My WAG is that the problem you had handling the dough was because, while the recipe called for cold butter, you used warm butter, which has quite a different texture. Maybe the problem was moisture, or the butter fat being distributed throughout the dough instead of being in little pockets surrounded by sticky/wet flour, or something like that.

Disclaimer: I have always had excactly zero luck with pie dough–I always manage to get it stuck to the rolling surface, and rip a big ol’ hole in the middle. So I’m just regurgitating what I’ve read, here, not giving any practical advice.

Thanks all! Those explanations seen to make a whole lot of sense.
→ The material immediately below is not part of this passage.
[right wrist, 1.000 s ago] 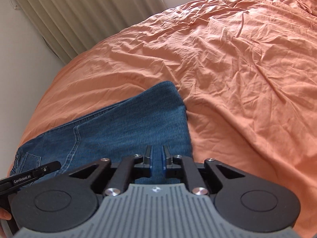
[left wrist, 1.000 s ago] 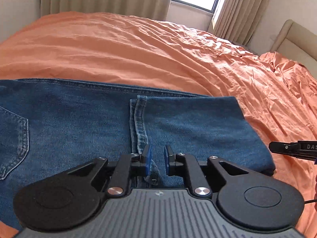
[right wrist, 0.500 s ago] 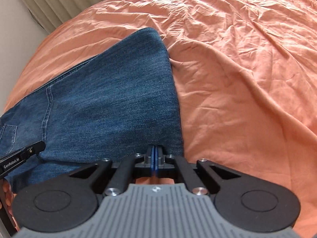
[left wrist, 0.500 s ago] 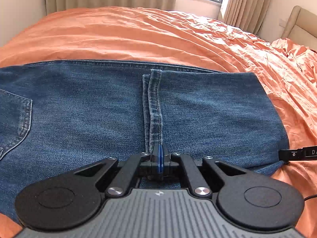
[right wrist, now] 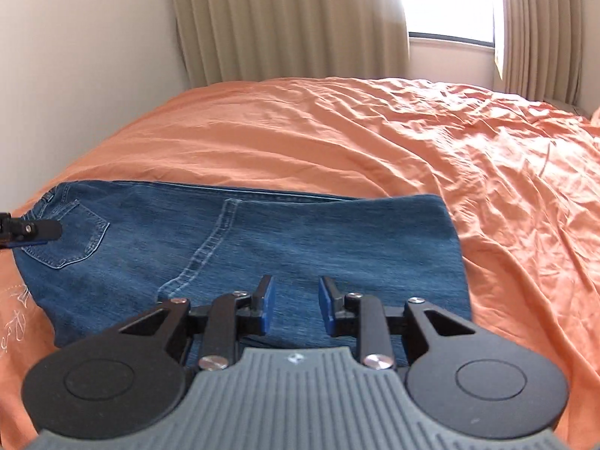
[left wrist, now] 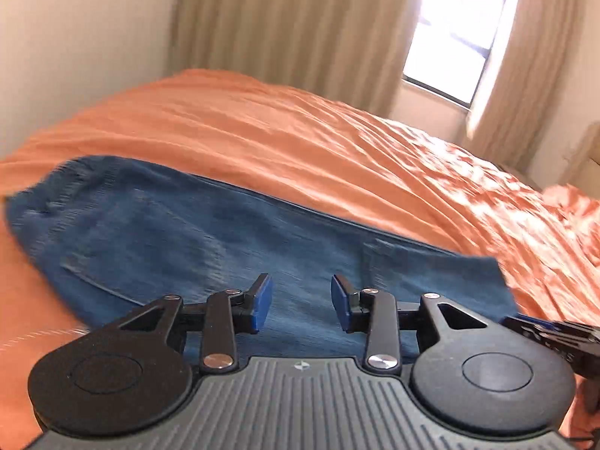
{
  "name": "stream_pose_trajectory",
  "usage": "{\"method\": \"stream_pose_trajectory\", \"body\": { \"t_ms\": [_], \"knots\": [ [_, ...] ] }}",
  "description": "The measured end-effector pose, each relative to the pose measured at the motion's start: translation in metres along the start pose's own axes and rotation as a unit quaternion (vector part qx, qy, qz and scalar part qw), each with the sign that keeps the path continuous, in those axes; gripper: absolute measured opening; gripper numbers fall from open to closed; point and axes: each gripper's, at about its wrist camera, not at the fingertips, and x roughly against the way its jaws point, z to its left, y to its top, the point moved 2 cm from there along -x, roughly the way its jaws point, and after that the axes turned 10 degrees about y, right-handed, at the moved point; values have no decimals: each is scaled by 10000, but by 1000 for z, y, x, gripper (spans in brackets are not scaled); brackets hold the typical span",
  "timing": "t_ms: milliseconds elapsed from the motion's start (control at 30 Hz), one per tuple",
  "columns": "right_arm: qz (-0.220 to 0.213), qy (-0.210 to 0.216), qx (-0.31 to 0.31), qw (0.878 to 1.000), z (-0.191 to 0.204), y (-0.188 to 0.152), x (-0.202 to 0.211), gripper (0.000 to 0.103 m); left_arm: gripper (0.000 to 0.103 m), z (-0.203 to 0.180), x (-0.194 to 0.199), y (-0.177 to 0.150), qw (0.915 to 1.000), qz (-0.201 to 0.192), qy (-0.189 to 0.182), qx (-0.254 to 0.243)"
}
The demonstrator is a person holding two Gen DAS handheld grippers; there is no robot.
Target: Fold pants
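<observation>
Your jeans (right wrist: 262, 240) lie flat on the orange bedspread (right wrist: 375, 142), folded over so one layer rests on another. Their long axis runs left to right across both views, roughly parallel to the curtain (right wrist: 292, 18) wall. The waist end with the back pocket (right wrist: 71, 232) points toward the left wall; the folded end (right wrist: 450, 247) points right, toward the wider bare stretch of the bedspread. A seam (right wrist: 210, 247) runs diagonally over the top layer, from the far edge down toward the near edge.

Your left gripper (left wrist: 302, 302) has its jaws spread wide, with only denim showing in the gap. It holds nothing; its blue pads (left wrist: 261, 303) hang over the near part of the jeans (left wrist: 225, 247), and you cannot tell whether they touch the cloth. This view is motion-blurred.

Your right gripper (right wrist: 296, 305) is likewise spread, a little less wide, gripping nothing. Its pads (right wrist: 268, 309) sit over the near edge of the jeans, right of the seam. Contact with the fabric cannot be judged.

Each gripper's tip shows at the edge of the other's view: the right one (left wrist: 551, 333) just beyond the folded end, the left one (right wrist: 30, 230) by the pocket.

A window (right wrist: 450, 0) sits between the curtains behind the bed.
</observation>
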Motion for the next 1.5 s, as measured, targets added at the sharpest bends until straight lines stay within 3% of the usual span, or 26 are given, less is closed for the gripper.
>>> {"method": "stream_pose_trajectory", "body": {
  "t_ms": [67, 133, 267, 367, 500, 633, 733, 800, 867, 933, 1000, 1033, 1100, 1167, 1233, 1333, 1400, 1500],
  "knots": [
    [-39, 150, -47, 9999, 16, 5, -5, 23, 43, 28, -1, 4, 9986, -71, 363, 376],
    [-53, 208, -156, 9996, 26, 10, -13, 23, 45, 58, -4, 6, 9936, -35, 469, 1026],
    [2, 117, -365, 9993, 38, 13, -37, 23, 57, 108, -15, 4, 9753, -110, 558, 2134],
    [86, 57, -458, 9989, 41, 11, -54, 23, 65, 141, -27, 2, 9578, -74, 379, 2848],
    [225, 139, -350, 9990, 46, 5, -74, 23, 66, 172, -50, -2, 9273, 172, 158, 3735],
    [326, 171, -247, 9990, 46, 1, -89, 23, 66, 185, -71, -5, 9131, 153, 321, 4062],
    [444, 253, -225, 9984, 43, -4, -96, 23, 66, 192, -84, -4, 9091, 199, 297, 4150],
    [517, 229, -202, 9982, 41, -8, -103, 23, 59, 199, -82, -7, 8978, 26, 433, 4382],
    [532, 237, -219, 9981, 39, -11, -107, 23, 57, 203, -70, -7, 8894, -206, 717, 4510],
    [533, 243, -199, 9981, 38, -10, -111, 23, 62, 205, -58, -5, 8907, -587, 1053, 4383],
    [562, 251, -147, 9980, 39, -8, -113, 23, 64, 217, -59, -7, 8840, -638, 1334, 4436],
    [573, 250, -110, 9980, 39, -8, -114, 23, 64, 223, -68, -10, 8790, -446, 1228, 4585],
    [594, 264, -86, 9978, 38, -10, -116, 23, 63, 235, -90, -20, 8580, 17, 896, 5058],
    [637, 271, -76, 9976, 38, -10, -118, 23, 62, 244, -105, -29, 8413, 114, 586, 5372],
    [700, 255, -63, 9972, 38, -8, -120, 23, 62, 249, -112, -33, 8324, 81, 462, 5522],
    [729, 226, -8, 9971, 40, -9, -121, 23, 55, 252, -119, -36, 8287, 95, 355, 5585],
    [743, 206, 10, 9970, 41, -8, -122, 23, 41, 252, -121, -37, 8320, 117, 346, 5535],
    [757, 182, 45, 9970, 42, -7, -122, 23, 31, 250, -112, -35, 8377, 52, 386, 5447]
  ]
}}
I’m pleased to see that from BigDaddyD that I’m not the only male the bakes pies at home. :slight_smile:

The dough really was hard to handle with the warm butter. But I think I like the end results a lot better. I’m not really too keen on “flakey” crust. Having used the warm butter, the crust came out almost cookie-like. I loved it, and it tasted great!

On the other hand, I’m curious about grating frozen butter and trying it. Maybe we’ll give that a try next apple season.

Thanks again!

Well, like bibliophage said, that’s because the warm butter resulted in a short crust. (like shortbread) If you prefer that, you might want to find a recipe for a short crust instead of just using warm butter in the regular recipe. I like a short crust, too, for certain kinds of things–especially fruit tarts.

No need to grate the butter. You can combine the dry ingredients with chunks of butter in the food processor, and it will come out perfect. I use the recipe in Bittman’s How To Cook Everything. It is so incredibly easy.

p.s. My large, burly, testosterone-soaked husband bakes pies at home, too. He tends to use store-bought crusts. Yucko! I’ve gotta work on that boy.